XML Output - Abnormal Termination of Stage

rameshrr3 · Post by **rameshrr3** » Wed Dec 27, 2006 7:20 am

Im having a job that writes some data to XML output pack stage. Apart from writing some dat to XML output pack, im also including an XML nested chunk in the XML o/p stage using nested chunk option by specifying file path of nested chunk.The chunk can be rather large (40 MB)or very small (200 KB or less) depending on the change data to be processed. The job terminates with abnormal termination of the xml output stage usually if the nested chunk exceeds around 20 MB in size. I cannot control the size of the nested chunk because it is generated by another program and keeps changing in size. All tunables are at maximum values including buffer size(1024K) and timeout(600), inter process buffering is also enabled.

Without the nested chunk , the job gives no problems, but my XML file will be complete only if nested chunk is included, but since nested chunk is variable in size , i cannot predict if job will complete succesfully or not whenever it runs.

Is there any way of avoiding this issue? any tunables that can be tweaked? Is large string data the problem? Any help is welcome

Thanks
Ramesh

chulett · Post by **chulett** » Wed Dec 27, 2006 8:13 am

I haven't used that particular functionality before as the need for it never came up - and we do a ton of XML work. So, out of curiosity...

Does this 'nested chunk' need to be included all at once in this manner? Or are there various elements of it that would match up with a set of keys in your input data such that it could be picked up 'a piece at a time'?

Kind of hard to phrase the question understandably, but wondering if this data can be loaded into a hashed file, which is how I've always been able to handle chunks up to this point. For each key or set of key values, a LongVarchar holds the XML for that key and then a reference lookup is performed before the XML Output stage to include the appropriate portion of the XML needed for that particular input row.

If that's possible given the nature of your data, then it would solve your size problem.

rameshrr3 · Post by **rameshrr3** » Wed Dec 27, 2006 9:14 am

Thanks for your reply craig. But i guess there's no way i can match up the contents of the nested chunk with my input data. I just wanted to know if there was a size limitation on the nested chunk. My other option would be to use a shell script to concatenate the contents of the nested chunk with another nested chunk containing what i use this job for and encapsulating it under that parent start and end tags. What i got to know from one of ray's posts was that oversized string data can cause abnormal stage termination and wondering if the job is encountering a similar situation once the 'nested chunk' exceeds 20 MB.

chulett · Post by **chulett** » Wed Dec 27, 2006 10:12 am

There are size limits with certain stages and you've seem to found yours. I don't believe there is any way to change any settings to allow larger filesizes to be handled. Perhaps one other approach...

We had one large chunk that needed to be included in every XML file (up to 400 per run) we generated in a certain jobstream and doing it inline with everything else cost too much. What we ended up doing was putting that chunk again up in a hashed file as a single record with a single hard-coded key value, something like 'X' let's say.
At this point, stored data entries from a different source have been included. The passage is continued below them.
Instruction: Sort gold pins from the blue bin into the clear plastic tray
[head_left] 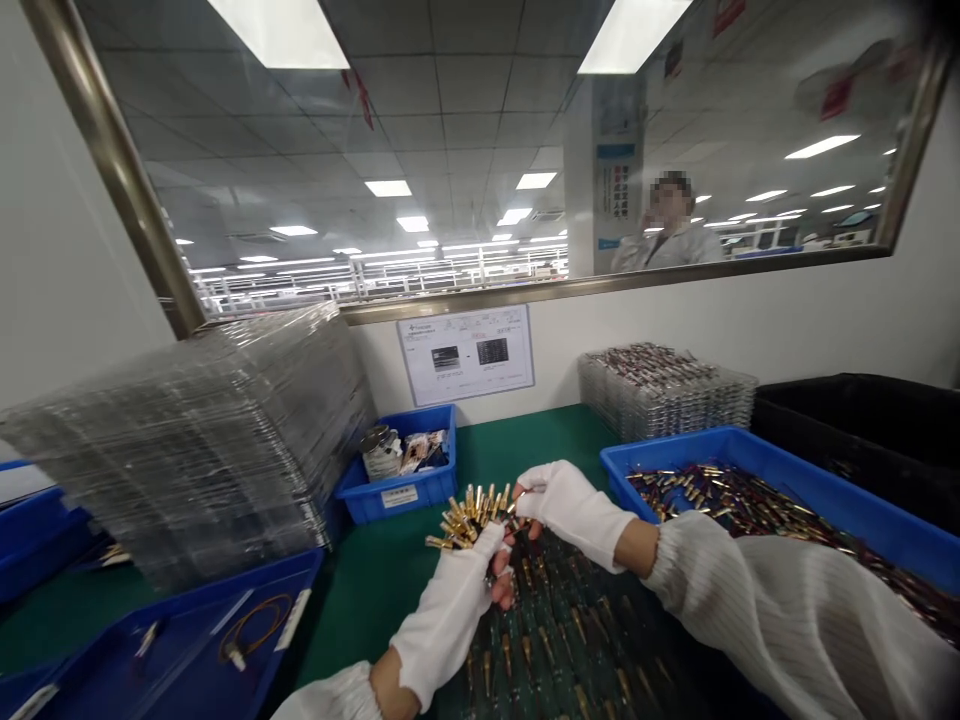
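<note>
My left hand (480, 570), in a white fingerless glove, is closed around a bunch of brass-coloured connectors (469, 515) whose gold ends fan out above the fingers. Close beside it, my right hand (562, 500), gloved the same way, has its thumb and fingers pinched together at the right edge of the bunch. Its fingertips seem to hold one connector, partly hidden. Below both hands lies a clear tray (555, 640) with rows of similar gold-ended pieces. On the right, a blue bin (619, 465) contains many loose connectors with dark leads.
Stacked clear trays (210, 440) rise at the left, with another stack (667, 395) at the back right. A small blue bin (397, 490), a blue tray (187, 650) with a coiled cable, and a black crate (862, 410) surround the green table (352, 600). Behind the window stands a person (671, 235).
</note>
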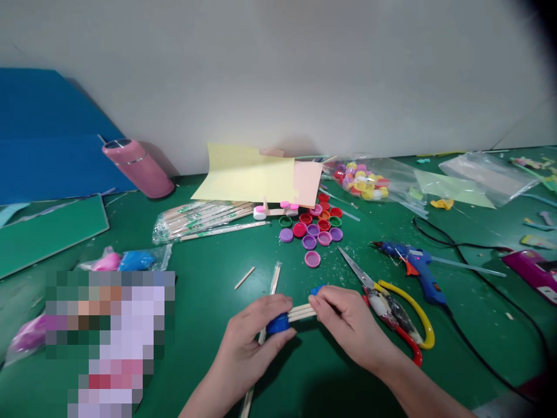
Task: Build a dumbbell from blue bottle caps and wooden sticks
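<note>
My left hand pinches a lump of blue clay at the left end of several short wooden sticks laid side by side. At their right end my right hand is closed on the sticks, and a bit of blue shows above its fingertips. A long wrapped chopstick runs on the green table under my left hand. A short cut stick lies just beyond my hands. Scissors with yellow and red handles rest right of my right hand.
Bottle caps lie scattered beyond my hands, near wrapped chopsticks and yellow paper. A blue glue gun with a black cord is at the right. A pink bottle and bagged clay are on the left.
</note>
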`<state>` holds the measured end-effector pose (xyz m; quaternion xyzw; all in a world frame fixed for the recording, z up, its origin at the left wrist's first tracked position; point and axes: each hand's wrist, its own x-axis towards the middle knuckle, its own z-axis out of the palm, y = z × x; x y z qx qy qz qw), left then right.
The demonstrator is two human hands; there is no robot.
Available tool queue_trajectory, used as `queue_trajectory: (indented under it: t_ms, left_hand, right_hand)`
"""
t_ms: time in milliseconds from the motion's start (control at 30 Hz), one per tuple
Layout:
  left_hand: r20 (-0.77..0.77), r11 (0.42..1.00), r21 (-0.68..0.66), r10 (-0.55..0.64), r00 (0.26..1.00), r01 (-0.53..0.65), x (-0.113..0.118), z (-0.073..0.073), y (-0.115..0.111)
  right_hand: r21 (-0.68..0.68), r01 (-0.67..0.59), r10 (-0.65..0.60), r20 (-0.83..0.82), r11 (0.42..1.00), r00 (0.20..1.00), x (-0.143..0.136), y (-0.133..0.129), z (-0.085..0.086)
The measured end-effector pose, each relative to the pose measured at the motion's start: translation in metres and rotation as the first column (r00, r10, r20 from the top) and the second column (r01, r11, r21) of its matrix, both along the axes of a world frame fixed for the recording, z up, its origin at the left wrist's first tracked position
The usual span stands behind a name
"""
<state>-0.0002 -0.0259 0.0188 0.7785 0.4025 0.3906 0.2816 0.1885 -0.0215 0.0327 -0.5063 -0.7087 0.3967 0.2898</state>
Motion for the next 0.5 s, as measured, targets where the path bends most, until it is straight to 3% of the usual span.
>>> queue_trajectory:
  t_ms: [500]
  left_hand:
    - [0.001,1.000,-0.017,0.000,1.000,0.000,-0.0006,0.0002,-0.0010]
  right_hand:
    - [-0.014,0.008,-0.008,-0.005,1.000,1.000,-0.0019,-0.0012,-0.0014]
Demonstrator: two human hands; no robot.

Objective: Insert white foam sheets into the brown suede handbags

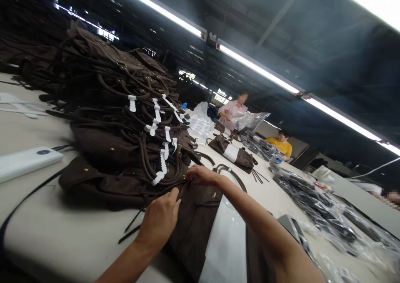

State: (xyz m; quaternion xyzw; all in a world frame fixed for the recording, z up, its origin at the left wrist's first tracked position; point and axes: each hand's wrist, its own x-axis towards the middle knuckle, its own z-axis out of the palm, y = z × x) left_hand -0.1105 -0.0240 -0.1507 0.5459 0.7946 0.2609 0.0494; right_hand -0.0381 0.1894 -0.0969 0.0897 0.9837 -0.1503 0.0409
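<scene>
A dark brown handbag (190,220) lies on the table in front of me, with a white paper band (226,241) across it. My left hand (161,214) is closed at the bag's upper left edge, thumb and finger together beside thin dark cords (133,224). Farther up that edge, my right hand (200,175) has its fingers curled down onto the bag near a small brass fitting. Both sets of fingertips are partly hidden. Right behind them rises a tall pile of brown bags (103,150), their looped handles wrapped in white strips (162,162).
On the left of the table (46,229) lies a white device (31,162) with a black cable. Another banded bag (233,152) lies ahead. Bags in clear plastic (315,204) line the right side. Two people, in pink (233,108) and yellow (279,145), are farther back.
</scene>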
We then take our 'final' file which was also generated as a chunk and read it in via a Folder stage which brings it all in in one field. A hard-coded lookup to the Big Chunk Hashed file pulls that in and both are written out together using a Sequential File stage - that was the key that allowed this to work with larger sizes. Only caveat was the fact that since the input needed to be a chunk and we weren't using an XML stage to write out the 'final final' file, we had to code the main wrapper tags into the Transformer derivations that surrounded the two large pieces.

For example:

Code: Select all

'<?xml version="1.0" encoding="UTF-8"?>
<aptas:datafeed xmlns:aptas="http://www.aptas.com/SearchFeed"  xmlns:xsi="http://www.w3.org/2001/XMLSchema-instance" locale="en">'

And:

Code: Select all

'</aptas:datafeed>'

The output is a perfectly lovely bit o' XML with the two chunks happily merged. You'd need to adjust your derivations appropriately, these are just examples.
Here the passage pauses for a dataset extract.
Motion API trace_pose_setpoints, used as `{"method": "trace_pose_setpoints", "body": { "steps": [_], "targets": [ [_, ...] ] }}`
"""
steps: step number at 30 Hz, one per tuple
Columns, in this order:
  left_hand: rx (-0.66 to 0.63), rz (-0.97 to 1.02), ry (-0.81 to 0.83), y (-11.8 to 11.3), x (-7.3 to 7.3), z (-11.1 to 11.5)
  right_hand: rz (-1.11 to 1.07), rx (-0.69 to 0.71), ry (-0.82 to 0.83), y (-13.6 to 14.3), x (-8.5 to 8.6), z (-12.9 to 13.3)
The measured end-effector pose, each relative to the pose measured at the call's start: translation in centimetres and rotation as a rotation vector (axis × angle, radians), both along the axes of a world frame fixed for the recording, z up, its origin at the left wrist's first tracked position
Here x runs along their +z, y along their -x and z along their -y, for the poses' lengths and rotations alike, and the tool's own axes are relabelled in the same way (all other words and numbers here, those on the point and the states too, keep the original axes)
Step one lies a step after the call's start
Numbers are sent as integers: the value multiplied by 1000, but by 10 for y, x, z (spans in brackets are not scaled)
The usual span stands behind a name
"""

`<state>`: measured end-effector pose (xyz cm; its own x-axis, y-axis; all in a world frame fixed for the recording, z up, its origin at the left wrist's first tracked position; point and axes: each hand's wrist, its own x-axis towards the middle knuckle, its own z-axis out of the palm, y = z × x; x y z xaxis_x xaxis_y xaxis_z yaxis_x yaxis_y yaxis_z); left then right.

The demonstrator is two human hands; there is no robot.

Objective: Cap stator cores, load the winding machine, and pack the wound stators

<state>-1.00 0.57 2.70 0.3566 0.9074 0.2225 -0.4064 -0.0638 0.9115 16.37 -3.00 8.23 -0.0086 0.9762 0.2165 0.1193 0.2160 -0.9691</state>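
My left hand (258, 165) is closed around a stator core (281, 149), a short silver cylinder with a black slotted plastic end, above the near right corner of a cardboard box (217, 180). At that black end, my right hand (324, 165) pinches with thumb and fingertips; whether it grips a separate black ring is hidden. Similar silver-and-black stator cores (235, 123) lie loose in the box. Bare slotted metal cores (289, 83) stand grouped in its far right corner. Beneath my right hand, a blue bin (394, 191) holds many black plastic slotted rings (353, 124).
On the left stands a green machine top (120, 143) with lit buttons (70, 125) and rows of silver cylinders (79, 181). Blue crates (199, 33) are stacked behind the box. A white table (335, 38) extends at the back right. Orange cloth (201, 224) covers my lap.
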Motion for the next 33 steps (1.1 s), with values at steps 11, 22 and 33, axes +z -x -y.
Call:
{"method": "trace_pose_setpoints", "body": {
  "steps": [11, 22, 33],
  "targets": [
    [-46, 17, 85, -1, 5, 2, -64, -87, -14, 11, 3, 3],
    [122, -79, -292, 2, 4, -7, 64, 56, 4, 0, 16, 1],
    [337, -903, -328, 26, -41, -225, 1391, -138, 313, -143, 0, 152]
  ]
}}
rameshrr3 · Post by **rameshrr3** » Thu Dec 28, 2006 4:23 am

Thanks Craig . We found your reply helpful. Will probably use a very similar approach, albeit the differences in our peculiar situation .

FOLDER(with chunk as wildcard)--------->TRX(concate chunk with end and start tags)--------->SeqFile(named as XML file)

I dont know if this will also hit any limitation in size though.